Well, not other than the oft repeated (and correct) assumption that most SBC's w/o "fast burn" combustion chambers run well w/timing at about 34-36 degrees total (w/o vacuum advance) and an additional 10-15 degrees of vacuum advance.

Vortec and "fast burn"-type combustion chambers require less timing- somewhere in the area of 32 degrees, give or take.

As to how fast to bring the mechanical advance in, this will vary AFA variables like CR, gasoline quality, weight, gear ratio, usage- you know the list.
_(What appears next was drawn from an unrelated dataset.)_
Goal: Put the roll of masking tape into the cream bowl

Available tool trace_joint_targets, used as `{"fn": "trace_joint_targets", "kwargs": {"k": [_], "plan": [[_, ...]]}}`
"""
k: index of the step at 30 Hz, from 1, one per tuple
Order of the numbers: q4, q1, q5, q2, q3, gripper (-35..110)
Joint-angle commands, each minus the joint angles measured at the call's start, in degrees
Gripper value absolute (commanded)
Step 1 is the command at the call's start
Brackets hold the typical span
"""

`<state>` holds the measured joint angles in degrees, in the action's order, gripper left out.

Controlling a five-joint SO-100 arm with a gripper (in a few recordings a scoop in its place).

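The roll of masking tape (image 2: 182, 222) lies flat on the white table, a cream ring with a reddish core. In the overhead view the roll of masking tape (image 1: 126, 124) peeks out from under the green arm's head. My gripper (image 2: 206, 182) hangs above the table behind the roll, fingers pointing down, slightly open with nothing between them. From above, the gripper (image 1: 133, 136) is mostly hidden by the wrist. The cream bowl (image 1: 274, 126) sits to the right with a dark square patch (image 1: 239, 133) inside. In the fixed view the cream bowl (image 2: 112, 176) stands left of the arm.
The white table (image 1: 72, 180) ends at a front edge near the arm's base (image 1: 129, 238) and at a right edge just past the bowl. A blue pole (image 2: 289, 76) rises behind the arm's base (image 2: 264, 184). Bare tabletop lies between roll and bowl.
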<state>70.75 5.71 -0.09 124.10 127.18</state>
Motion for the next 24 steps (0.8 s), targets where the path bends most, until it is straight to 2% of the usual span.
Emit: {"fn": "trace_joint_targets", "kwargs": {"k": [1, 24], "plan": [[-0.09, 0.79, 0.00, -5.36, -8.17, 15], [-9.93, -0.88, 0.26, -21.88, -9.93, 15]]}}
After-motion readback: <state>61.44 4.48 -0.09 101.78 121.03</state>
I have no empirical knowledge of your Pro Comp heads or their particular requirements for timing. I have read nothing but conflicting reports regarding the heads in general, so that leaves me w/o enough info that I consider valid, to comment on them one way or the other.

Quote:
This dist. has two small dials to adjust the timings. *snip* Will try resetting the dials I'm not sure ;but this getting to be a PITA.
If you have just started tuning this set-up, hang in there- those dials will become more "user-friendly" the more you work w/them.
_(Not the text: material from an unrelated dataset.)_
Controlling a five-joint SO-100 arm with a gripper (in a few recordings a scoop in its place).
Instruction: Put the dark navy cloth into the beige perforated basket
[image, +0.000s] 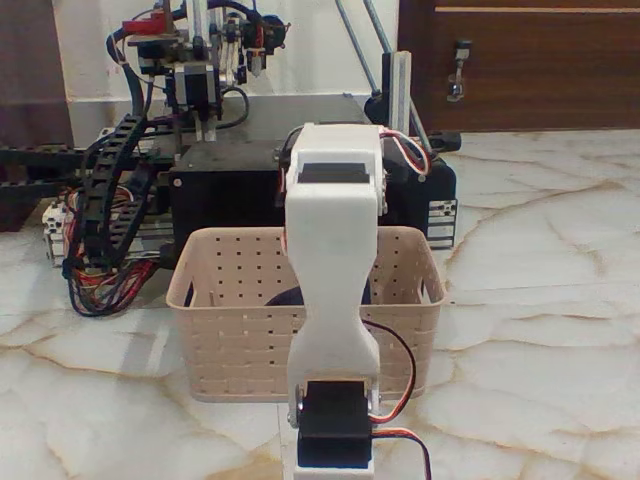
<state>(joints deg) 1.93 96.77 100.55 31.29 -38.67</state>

They're a whole lot easier to deal w/than having to change weights and springs and likely more accurate to boot.

Quote:
I readjusted the floats because they were a shade high. Maybe I should stick to one problem at a time; what do you suggest ?
If it were me, I would return the jetting to what came originally.

Then, w/the floats adjusted correctly, adjust the idle mixture screws for best vacuum or best idle speed. During this you will probably need to also adjust the curb idle along with the idle mixture screws- just don't turn the curb idle up too much and cause the transfer slots to be over-exposed. You will know you've opened the blades too far w/the curb idle adjustment screw if you get an off-idle stumble that won't go away.

From there, I'd suggest setting the initial timing at a point where you get no starter kick-back and the engine will start and idle cleanly. Then you can begin working w/the dials that control the timing curve and lastly the vacuum advance.

If these dials came w/a baseline setting, begin from there and work forward.

Too much vacuum advance will cause a "surge" at cruise, too much initial can cause hard starting/starter kick back, too much total or timing in too quickly will cause the engine to "ping" or go into detonation. Obviously, this is to be avoided- and even if you don't hear it, it can be happening to a smaller degree. This is why total advance (again, w/o vacuum advance added in) is kept at or below 36 degrees for the "average" SBC.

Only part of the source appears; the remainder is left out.